Car on ne doit pas dire « le Covid-19 » mais « la Covid-19 » : ainsi en a décidé l’Académie Française le 7 mai 2020 : « Covid est l’acronyme de corona virus disease, et les sigles et acronymes ont le genre du nom qui constitue le noyau du syntagme dont ils sont une abréviation », précise-t-elle même ici.

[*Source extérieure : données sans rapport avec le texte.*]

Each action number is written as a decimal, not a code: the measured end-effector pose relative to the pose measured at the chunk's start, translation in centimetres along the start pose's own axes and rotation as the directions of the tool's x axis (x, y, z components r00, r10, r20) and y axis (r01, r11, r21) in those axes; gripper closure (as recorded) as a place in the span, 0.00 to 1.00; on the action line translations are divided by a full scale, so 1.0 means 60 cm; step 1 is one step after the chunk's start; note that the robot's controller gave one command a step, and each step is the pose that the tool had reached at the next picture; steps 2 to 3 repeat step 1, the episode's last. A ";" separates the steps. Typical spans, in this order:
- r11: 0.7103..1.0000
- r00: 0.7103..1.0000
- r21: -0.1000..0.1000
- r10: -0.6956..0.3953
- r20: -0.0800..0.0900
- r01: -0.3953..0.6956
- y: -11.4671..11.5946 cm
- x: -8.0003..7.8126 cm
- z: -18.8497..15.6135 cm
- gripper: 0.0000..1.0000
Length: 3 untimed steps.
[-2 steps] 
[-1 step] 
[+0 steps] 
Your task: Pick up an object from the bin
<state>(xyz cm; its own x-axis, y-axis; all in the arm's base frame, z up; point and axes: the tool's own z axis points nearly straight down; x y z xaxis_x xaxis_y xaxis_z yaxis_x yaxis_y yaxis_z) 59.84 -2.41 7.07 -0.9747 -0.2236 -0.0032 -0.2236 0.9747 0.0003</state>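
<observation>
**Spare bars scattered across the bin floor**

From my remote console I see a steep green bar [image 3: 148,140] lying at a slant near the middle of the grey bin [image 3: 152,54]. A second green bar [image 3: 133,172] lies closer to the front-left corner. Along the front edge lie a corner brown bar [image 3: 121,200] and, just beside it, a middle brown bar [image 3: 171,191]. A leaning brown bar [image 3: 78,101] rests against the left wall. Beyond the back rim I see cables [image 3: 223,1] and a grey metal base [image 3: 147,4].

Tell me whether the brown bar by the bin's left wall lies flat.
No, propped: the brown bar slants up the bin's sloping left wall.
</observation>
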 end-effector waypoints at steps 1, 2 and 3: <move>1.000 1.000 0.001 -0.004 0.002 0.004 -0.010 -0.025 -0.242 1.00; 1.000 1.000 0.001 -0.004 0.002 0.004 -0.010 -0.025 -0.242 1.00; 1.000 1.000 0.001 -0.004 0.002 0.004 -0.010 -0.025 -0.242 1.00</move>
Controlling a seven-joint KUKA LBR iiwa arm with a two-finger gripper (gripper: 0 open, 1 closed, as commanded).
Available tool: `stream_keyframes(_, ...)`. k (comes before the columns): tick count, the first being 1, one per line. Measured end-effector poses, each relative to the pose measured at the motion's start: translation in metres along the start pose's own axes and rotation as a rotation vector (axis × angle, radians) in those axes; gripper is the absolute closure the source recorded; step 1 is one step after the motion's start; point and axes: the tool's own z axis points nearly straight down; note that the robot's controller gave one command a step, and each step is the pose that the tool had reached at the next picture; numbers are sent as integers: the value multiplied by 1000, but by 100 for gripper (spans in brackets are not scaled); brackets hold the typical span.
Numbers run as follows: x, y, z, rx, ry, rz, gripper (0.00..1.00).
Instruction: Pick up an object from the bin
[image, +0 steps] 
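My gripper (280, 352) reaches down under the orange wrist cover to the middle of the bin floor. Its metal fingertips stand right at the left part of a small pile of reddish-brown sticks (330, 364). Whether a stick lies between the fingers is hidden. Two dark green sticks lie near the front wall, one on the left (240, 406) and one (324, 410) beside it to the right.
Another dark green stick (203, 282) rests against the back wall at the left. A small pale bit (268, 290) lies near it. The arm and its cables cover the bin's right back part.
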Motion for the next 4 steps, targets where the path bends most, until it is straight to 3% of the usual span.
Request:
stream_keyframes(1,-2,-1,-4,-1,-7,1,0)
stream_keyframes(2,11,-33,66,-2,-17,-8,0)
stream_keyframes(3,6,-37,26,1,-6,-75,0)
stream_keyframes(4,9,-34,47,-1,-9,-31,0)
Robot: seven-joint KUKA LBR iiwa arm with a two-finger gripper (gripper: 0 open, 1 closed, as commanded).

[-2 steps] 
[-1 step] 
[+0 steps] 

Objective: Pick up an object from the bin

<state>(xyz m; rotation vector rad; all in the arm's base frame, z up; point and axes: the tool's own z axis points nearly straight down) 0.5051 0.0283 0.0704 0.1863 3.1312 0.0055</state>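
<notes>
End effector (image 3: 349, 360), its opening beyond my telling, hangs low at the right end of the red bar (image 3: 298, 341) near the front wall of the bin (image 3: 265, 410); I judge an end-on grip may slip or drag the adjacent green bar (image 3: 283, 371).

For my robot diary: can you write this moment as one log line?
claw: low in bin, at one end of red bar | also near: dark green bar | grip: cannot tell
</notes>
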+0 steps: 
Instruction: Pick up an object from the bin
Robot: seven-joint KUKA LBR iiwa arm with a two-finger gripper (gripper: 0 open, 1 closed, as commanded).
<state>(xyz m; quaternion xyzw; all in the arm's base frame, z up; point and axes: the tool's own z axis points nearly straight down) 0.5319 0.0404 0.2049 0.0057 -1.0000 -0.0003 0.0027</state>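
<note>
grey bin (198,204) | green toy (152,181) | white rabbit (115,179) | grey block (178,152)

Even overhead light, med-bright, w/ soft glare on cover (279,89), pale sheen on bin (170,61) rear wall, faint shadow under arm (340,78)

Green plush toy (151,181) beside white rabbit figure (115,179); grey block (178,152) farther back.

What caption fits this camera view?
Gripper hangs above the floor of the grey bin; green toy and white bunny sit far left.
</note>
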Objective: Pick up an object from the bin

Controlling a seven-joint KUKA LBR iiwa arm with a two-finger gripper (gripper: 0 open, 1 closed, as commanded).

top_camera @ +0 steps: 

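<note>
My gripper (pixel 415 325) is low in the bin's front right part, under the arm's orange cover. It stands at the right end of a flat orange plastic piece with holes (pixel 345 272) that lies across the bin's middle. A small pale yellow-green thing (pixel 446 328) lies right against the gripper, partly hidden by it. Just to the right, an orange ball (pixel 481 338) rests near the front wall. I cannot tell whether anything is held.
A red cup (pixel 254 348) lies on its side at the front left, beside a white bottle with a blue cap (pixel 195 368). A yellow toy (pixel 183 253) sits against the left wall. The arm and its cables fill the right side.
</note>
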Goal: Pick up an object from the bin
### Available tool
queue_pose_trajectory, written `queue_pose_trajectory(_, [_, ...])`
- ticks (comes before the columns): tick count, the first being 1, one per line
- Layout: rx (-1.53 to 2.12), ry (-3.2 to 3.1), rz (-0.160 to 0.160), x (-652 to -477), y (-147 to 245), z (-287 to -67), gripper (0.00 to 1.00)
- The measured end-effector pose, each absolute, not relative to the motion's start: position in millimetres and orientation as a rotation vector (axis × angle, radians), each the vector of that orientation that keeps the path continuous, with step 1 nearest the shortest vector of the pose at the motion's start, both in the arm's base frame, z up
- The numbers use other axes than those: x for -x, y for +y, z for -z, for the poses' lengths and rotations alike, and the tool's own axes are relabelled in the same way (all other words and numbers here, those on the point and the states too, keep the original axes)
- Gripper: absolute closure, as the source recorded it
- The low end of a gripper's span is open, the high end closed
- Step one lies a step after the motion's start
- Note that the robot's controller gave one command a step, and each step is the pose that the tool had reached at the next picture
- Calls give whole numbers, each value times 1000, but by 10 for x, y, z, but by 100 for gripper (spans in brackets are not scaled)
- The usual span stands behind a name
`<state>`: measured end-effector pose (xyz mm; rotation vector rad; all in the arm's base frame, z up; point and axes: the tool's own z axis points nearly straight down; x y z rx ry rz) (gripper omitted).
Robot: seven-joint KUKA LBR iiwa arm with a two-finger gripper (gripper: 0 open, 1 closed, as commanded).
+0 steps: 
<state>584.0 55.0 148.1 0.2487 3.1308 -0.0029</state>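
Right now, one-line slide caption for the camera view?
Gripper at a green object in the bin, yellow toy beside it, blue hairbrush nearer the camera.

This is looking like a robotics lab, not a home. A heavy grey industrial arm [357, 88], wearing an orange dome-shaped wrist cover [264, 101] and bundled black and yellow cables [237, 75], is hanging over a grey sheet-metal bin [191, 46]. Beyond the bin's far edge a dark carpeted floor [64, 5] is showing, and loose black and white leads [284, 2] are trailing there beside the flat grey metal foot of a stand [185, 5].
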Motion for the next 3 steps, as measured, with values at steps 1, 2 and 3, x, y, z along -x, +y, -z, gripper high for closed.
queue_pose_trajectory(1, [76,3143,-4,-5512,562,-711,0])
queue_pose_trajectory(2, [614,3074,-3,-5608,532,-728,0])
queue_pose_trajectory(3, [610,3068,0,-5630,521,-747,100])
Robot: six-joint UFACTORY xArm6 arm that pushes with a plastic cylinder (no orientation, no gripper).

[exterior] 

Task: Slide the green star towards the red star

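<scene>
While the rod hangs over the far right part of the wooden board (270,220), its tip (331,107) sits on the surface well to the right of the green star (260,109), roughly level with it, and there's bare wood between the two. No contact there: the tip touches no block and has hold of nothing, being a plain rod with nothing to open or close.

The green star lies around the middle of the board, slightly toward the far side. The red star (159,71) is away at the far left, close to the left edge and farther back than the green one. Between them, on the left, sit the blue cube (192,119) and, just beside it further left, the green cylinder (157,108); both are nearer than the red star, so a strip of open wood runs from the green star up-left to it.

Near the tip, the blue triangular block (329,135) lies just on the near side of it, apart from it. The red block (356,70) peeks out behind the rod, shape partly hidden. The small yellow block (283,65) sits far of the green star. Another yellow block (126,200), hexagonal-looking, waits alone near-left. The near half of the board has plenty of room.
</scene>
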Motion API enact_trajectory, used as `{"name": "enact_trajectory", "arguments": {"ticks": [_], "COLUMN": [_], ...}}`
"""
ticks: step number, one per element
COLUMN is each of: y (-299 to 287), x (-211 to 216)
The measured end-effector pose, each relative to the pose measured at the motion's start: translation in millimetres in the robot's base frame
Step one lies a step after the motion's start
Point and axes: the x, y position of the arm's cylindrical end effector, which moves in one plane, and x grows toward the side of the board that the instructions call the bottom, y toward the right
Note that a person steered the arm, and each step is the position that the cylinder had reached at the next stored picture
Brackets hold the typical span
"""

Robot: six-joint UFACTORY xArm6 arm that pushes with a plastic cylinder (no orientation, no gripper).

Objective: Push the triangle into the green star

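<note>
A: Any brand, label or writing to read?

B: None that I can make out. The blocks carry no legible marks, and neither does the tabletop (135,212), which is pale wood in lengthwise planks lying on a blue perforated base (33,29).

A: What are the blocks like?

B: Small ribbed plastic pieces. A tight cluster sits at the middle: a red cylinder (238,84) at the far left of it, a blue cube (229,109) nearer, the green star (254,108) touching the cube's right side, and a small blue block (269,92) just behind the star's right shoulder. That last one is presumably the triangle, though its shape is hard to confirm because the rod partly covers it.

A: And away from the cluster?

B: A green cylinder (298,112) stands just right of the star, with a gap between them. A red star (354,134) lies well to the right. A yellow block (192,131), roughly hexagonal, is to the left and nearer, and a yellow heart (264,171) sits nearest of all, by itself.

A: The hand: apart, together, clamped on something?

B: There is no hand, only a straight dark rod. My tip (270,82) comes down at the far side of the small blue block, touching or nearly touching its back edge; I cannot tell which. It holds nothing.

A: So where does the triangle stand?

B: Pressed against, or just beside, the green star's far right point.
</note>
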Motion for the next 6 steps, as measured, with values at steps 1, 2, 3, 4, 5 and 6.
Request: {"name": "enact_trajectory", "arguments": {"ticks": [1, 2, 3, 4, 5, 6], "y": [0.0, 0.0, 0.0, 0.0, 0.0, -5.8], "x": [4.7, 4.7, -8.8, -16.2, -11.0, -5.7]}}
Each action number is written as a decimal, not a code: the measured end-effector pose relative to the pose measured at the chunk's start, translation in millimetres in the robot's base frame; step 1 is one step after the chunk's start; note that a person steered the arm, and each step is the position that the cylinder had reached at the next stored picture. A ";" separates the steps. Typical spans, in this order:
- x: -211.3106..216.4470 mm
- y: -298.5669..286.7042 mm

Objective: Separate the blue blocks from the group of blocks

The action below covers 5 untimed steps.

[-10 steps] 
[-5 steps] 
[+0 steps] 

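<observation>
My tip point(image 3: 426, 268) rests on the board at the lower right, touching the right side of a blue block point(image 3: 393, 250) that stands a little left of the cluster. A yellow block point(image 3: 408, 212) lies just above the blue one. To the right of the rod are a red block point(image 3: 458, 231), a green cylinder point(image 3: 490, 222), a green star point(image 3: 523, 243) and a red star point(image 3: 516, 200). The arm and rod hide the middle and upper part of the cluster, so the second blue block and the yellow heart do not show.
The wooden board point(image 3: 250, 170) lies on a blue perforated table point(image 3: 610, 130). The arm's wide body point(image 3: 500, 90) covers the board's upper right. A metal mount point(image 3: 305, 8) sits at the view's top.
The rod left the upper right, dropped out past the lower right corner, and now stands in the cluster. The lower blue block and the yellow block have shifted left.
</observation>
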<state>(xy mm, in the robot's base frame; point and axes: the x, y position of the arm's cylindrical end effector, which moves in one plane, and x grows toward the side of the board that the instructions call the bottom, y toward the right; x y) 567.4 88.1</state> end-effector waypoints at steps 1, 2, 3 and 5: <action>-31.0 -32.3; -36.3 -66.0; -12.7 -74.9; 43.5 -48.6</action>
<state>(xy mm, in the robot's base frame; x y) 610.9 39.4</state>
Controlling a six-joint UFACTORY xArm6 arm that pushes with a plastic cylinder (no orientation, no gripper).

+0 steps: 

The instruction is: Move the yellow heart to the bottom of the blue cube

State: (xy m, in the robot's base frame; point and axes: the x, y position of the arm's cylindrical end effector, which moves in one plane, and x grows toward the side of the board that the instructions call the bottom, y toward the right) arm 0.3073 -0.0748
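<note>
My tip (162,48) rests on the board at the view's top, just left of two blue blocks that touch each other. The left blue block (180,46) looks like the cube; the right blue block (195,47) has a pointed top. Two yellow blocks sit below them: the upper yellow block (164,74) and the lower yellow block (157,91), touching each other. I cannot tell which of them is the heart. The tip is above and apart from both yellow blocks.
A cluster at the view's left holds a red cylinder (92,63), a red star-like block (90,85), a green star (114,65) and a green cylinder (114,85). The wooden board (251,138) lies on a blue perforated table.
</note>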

Donc poursuit l’honorable société : « on devrait donc dire la covid 19, puisque le noyau est un équivalent du nom français féminin maladie » ; mais elle souligne en passant que l’on « aurait pu préférer au nom anglais disease le nom latin morbus », histoire de faire un peu plus pédant.
Petite remarque en passant : si « disease » se traduit bien en français par « maladie », « Covid-19 » n’est pas l’acronyme d’une expression française incluant le mot « maladie », mais d’une expression anglaise et le terme « disease » n’est pas féminin, mais … neutre !
Manque de bol, le neutre est rarissime en français – même si pas totalement absent – et de toutes façons, il ne s’applique pas aux noms ; cela étant, le neutre existait en latin – ce latin si cher aux doctes académiciens – et ce neutre a souvent abouti en français moderne à … des masculins : « templum » a donné « temple ».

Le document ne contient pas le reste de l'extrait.